Around the time of his father's death in the early 1900s, Ryder practically ceased painting. He is known to have completed less than 200 hundred paintings in his lifetime, most during the period of 1880-1900. He rarely signed and never dated his paintings; this, combined with a style that is easily copied, makes Ryder one of the most forgeried American artists. He spent the last decades of his life re-working existing paintings. By that point, however, he had achieved a great measure of critical success and his paintings were sought out for both personal collections and public exhibitions, including the historic Armory Show.

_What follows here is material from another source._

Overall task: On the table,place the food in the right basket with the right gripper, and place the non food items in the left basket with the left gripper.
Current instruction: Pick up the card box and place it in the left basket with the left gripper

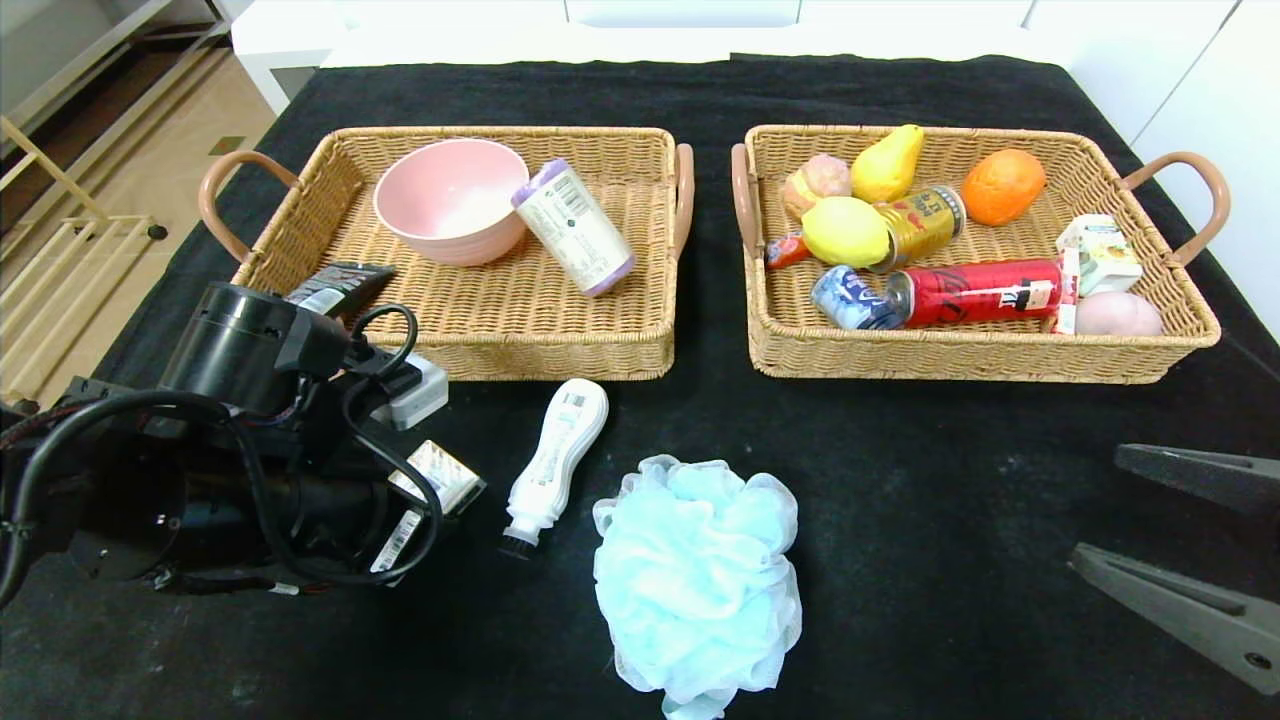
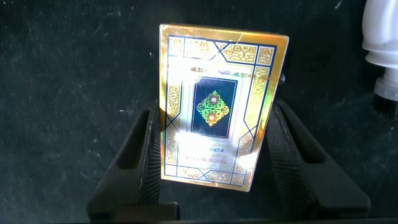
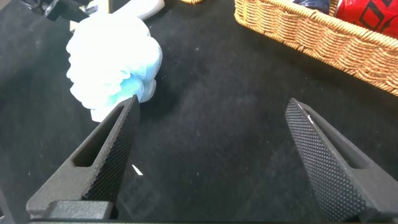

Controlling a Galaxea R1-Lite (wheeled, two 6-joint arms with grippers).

Organized by artists as a way to exhibit works often ignored or rejected by the establishment, The Armory Show stunned Americans who, up to that time, had been exposed only to realistic art. Matisse’s “Blue Nude” and Marcel Duchamp’s “Nude Descending a Staircase (No.2)” caused such a sensation even Teddy Roosevelt purportedly exclaimed “That’s not art!” Wildly publicized critical acclaim (and disdain) drove more than 250,000 people to visit the show during its stops in New York, Chicago and Boston.

Ryder’s work, with his loose and imaginative, simple yet expressive style, was in good company with the Europeans, with which it shared many of the same characteristics. His inclusion in the show, which still stands as a turning point in American art, speaks to the respect his contemporaries held for his work and how they saw it, like the show itself, influencing the future of American modern and abstractionist art.

Ryder died March 28, 1917, at the home of a friend who was caring for him. A memorial exhibition of his work was held at New York’s Metropolitan Museum of Art in 1918.